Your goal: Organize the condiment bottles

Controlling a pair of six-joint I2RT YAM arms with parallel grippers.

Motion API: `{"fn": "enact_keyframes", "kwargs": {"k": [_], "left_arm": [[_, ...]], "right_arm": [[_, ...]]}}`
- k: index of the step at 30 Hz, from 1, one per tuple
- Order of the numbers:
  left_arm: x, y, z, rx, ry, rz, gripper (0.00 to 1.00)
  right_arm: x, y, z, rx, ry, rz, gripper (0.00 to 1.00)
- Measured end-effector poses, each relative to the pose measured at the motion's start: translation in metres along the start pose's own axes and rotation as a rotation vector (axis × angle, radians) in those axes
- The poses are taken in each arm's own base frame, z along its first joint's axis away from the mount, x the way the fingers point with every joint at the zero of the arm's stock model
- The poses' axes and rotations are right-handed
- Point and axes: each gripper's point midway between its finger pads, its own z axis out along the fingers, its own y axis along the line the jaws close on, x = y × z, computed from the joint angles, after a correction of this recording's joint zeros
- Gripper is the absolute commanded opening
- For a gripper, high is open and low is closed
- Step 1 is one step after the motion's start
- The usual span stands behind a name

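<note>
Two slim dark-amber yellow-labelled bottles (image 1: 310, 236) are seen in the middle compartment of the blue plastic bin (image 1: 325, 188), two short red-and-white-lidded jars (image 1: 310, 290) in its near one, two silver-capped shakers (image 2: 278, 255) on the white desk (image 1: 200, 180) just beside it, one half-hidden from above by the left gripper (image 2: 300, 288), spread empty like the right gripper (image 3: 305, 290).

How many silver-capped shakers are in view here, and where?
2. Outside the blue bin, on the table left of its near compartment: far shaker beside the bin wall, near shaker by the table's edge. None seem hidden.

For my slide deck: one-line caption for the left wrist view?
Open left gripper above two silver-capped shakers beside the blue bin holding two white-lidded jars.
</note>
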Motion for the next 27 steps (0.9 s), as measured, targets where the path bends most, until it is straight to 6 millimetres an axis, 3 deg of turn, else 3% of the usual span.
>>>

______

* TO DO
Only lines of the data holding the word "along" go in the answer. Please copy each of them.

* RESPONSE TO THIS TASK
- Measured end-effector poses, each relative to the pose measured at the motion's start: translation in metres along the start pose's own axes and rotation as a rotation vector (axis × angle, radians) in those axes
- The poses are taken in each arm's own base frame, z along its first joint's axis away from the mount, x the way the fingers point with every joint at the zero of the arm's stock model
- Point and axes: each gripper's point midway between its finger pads, its own z axis out along the fingers, its own y axis along the line the jaws close on, x = y × z, computed from the joint angles, after a correction of this recording's joint zeros

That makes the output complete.